**To do**
While reading through the material below, copy each line that holds the word "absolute".

== Segment start ==

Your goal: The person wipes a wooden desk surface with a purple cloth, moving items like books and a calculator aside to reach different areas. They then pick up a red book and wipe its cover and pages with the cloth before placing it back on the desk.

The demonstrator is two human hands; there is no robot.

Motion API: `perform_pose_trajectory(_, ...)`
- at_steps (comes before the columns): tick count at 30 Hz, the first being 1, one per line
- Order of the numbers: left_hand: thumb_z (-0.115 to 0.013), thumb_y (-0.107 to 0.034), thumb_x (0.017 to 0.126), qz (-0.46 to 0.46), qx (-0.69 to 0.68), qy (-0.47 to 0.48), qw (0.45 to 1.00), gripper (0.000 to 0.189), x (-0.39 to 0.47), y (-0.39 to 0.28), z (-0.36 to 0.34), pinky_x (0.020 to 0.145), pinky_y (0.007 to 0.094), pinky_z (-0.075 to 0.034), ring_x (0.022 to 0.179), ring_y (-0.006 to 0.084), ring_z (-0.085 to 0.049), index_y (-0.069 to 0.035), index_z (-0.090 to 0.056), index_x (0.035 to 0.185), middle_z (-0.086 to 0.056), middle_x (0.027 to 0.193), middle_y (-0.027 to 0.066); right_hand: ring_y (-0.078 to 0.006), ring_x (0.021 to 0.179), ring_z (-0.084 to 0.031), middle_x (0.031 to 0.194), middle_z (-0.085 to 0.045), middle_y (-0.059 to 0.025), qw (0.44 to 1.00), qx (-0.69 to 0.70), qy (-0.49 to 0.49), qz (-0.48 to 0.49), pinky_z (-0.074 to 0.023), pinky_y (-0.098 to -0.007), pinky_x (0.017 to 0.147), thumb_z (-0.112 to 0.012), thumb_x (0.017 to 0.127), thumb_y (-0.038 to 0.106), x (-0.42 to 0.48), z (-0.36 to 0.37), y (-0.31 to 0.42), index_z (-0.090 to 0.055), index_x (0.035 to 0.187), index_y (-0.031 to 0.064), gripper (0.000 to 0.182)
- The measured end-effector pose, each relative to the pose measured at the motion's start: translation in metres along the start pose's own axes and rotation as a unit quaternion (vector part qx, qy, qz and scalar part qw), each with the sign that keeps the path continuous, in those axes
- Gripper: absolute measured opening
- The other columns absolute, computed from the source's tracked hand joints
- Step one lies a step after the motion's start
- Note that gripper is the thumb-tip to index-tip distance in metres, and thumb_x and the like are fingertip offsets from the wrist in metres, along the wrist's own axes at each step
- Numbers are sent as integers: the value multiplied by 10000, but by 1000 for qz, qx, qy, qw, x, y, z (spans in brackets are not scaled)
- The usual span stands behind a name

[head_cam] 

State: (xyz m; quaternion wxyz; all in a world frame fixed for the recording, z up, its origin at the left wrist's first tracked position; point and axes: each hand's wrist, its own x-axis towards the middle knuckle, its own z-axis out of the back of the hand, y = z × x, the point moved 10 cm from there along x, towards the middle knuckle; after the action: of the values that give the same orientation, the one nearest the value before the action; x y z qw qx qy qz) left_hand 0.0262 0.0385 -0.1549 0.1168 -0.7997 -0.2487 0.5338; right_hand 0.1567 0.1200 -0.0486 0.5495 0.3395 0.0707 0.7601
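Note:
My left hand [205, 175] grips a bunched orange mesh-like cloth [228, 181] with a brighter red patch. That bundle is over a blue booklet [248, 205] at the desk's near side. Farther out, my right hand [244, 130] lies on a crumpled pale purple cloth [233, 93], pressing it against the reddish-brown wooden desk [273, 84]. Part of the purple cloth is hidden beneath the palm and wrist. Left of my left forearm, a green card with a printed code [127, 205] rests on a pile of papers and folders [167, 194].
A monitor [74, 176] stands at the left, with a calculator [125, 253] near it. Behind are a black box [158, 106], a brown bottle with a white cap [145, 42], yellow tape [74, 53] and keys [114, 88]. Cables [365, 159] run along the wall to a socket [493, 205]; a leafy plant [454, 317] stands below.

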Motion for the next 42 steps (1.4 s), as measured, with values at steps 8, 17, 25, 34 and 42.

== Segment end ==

**Output of the task**
- Gripper: absolute measured opening
- The other columns absolute, computed from the source's tracked hand joints

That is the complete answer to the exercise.